Exercise aim
Please count the lines in the entries below that include the word "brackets", and give only the number.

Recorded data
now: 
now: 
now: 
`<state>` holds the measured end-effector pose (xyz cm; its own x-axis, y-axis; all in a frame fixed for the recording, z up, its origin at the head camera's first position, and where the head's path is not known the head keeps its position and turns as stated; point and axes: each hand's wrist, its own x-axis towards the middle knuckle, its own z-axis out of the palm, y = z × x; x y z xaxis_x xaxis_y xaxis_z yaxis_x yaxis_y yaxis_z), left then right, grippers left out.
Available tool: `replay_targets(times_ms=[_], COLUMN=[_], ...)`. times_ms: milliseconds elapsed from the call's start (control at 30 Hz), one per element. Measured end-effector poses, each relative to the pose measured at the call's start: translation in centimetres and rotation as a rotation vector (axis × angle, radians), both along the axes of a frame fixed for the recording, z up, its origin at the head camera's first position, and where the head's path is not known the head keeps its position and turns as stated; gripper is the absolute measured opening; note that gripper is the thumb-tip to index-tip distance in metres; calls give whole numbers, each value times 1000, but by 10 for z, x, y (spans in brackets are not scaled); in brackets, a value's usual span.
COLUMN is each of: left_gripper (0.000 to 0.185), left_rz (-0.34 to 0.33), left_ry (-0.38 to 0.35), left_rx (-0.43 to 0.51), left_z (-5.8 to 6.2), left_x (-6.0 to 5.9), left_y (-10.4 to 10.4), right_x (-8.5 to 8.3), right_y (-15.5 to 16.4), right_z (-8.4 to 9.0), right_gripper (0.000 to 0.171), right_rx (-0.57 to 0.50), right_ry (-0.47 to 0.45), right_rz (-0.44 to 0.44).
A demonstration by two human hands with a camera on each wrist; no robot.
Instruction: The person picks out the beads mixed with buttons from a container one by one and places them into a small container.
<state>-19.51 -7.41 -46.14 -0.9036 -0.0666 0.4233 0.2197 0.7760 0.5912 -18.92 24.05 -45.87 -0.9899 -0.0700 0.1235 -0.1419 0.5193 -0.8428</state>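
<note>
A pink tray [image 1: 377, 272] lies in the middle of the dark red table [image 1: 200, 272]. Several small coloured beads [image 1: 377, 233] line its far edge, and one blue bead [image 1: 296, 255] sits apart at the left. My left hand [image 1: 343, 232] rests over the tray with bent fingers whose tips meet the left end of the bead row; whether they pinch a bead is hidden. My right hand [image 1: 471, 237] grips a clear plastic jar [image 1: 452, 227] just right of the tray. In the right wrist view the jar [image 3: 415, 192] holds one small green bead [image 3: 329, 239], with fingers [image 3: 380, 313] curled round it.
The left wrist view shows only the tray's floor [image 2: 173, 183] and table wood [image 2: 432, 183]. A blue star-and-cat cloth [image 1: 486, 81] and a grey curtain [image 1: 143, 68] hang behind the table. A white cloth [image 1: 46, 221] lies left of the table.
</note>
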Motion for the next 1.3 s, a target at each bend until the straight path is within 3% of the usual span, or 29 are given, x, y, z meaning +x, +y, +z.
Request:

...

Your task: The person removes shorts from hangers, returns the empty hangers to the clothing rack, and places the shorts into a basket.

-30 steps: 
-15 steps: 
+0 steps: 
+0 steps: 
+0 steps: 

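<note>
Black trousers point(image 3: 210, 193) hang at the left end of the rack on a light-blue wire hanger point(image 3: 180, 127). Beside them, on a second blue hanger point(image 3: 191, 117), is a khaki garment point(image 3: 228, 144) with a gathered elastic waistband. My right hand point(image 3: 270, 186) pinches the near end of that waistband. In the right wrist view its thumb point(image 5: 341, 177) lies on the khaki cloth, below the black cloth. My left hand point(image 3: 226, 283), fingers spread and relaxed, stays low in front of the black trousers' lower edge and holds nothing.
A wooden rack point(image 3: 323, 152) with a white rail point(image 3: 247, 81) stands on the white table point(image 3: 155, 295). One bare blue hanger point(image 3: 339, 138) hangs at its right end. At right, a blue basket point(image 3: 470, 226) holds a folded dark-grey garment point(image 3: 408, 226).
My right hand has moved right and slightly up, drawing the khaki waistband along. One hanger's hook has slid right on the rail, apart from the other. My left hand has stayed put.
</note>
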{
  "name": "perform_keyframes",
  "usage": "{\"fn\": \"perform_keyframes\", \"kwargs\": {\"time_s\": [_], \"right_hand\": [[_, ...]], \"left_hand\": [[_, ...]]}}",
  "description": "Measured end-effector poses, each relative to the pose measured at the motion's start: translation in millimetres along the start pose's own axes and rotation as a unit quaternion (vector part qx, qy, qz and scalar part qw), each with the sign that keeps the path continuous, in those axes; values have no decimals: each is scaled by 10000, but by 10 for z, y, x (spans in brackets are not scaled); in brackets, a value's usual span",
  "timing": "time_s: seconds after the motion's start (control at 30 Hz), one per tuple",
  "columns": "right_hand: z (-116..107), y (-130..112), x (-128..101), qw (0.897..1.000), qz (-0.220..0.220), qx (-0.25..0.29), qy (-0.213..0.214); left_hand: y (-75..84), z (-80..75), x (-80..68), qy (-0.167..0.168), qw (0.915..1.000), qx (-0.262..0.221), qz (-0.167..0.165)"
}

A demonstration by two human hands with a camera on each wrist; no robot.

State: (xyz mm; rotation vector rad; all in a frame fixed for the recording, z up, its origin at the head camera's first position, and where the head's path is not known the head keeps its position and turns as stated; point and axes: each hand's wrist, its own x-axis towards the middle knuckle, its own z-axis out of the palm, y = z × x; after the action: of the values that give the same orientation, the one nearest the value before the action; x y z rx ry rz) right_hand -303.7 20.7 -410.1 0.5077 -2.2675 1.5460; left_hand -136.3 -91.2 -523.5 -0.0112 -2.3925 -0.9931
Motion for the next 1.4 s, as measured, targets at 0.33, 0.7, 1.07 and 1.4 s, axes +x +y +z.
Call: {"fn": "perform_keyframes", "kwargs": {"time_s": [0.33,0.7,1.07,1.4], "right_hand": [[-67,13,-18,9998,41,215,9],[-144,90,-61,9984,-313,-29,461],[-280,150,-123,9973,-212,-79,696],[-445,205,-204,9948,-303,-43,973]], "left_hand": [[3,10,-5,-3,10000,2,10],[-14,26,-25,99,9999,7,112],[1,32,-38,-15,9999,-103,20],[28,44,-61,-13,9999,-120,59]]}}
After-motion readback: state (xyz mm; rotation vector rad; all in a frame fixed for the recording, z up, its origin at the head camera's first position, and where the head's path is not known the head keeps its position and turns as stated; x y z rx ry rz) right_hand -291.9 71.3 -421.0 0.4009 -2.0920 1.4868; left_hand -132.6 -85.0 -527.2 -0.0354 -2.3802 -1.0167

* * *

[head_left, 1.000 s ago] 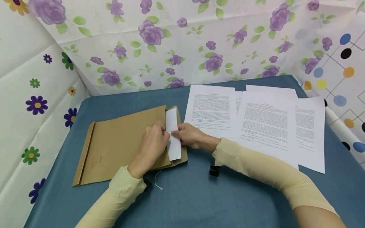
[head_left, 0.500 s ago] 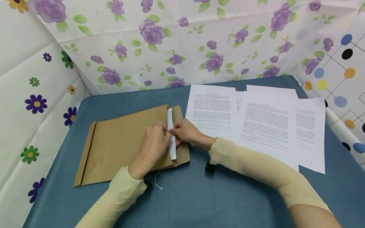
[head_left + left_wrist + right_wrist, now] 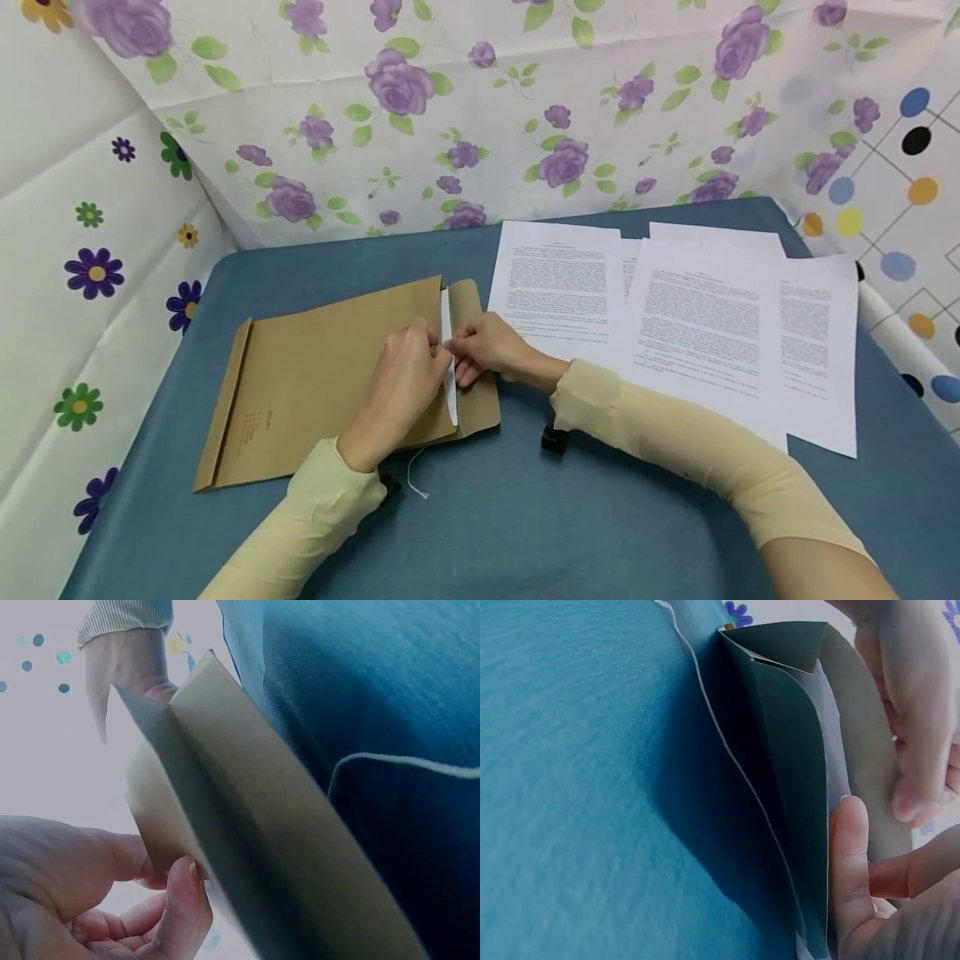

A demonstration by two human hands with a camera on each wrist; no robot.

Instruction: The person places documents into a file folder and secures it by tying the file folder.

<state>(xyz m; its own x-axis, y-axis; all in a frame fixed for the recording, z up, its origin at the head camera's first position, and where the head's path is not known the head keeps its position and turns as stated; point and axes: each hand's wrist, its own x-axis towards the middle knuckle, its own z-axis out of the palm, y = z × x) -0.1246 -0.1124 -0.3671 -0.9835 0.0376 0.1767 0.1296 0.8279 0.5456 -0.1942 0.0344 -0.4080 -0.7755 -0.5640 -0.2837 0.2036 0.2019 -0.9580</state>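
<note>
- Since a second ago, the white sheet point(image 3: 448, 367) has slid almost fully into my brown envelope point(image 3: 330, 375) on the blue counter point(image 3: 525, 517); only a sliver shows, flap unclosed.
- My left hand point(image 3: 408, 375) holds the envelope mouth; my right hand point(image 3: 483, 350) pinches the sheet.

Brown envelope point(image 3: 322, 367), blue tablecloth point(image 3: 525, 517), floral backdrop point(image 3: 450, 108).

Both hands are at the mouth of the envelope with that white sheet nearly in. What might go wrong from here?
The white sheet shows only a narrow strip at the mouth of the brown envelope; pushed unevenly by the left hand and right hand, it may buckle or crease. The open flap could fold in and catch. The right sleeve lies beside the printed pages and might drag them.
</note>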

Solution
2